Sexualstraftäter in Belgien erstreitet Recht auf Sterbehilfe

Um seinen „unerträglichen psychischen Qualen“ in der Haft ein Ende zu setzen, hat ein belgischer Sexualstraftäter das Recht auf Sterbehilfe erhalten.

Der 52-Jährige, der wegen mehrfacher Vergewaltigung und Mordes seit 30 Jahren im Gefängnis sitzt, erfülle die rechtlichen Voraussetzungen, sagte sein Anwalt Jos Vander Velpen im belgischen Fernsehen.
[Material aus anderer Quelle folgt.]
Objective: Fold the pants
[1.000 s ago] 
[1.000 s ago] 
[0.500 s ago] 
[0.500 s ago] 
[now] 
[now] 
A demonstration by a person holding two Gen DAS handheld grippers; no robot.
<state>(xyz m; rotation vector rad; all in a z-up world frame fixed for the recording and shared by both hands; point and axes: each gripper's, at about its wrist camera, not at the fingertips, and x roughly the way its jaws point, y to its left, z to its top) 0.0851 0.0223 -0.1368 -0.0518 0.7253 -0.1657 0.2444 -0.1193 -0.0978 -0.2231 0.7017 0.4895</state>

Das Justizministerium bestätigte, dass der Mann in einer Klinik seinem Leben ein Ende setzen dürfe. Der Anwalt sagte, sein Mandant werde in wenigen Tagen aus dem Gefängnis in Brügge in ein Krankenhaus verlegt. Mehrere Ärzte und Psychiater hätten bestätigt, dass sein Mandant „dauerhaft leidet und es nichts gibt, das seine Leiden lindern könnte“.

Der verurteilte Straftäter betrachtet sich selbst als Gefahr für die Gesellschaft und will daher nicht freigelassen werden. Zugleich bezeichnet er seine Haftbedingungen aber als unmenschlich und hat gemäß einem Gesetz aus dem Jahr 2002 beantragt, in einer niederländischen Spezialklinik behandelt zu werden oder Sterbehilfe in Anspruch zu nehmen. Die Justiz entschied jedoch, dass er nicht in die Niederlande gebracht werden könne. In Belgien gibt es bisher keine entsprechende Spezialklinik. Allerdings wurde der Mann darüber informiert, dass demnächst eine neue psychiatrische Einrichtung eröffnen werde, in der er behandelt werden könne. Der Häftling entschied jedoch, dass er sterben will. In der Klinik will er zwei Tage mit Angehörigen verbringen, bevor er mit ärztlicher Hilfe aus dem Leben scheidet. „Ich bin ein Mensch und was auch immer ich getan habe, ich bleibe ein Mensch“, hatte der Häftling selbst vor einiger Zeit im Fernsehsender VRT gesagt.

Die Deutsche Stiftung Patientenschutz reagierte mit Unverständnis auf die Entscheidung der belgischen Behörden. „Es gibt keine objektiven Kriterien für ein Recht auf Tötung“, sagte Vorstand Eugen Brysch am Dienstag. Dies zeige, was passiere, wenn der Staat keine adäquaten Therapieangebote bereitstelle.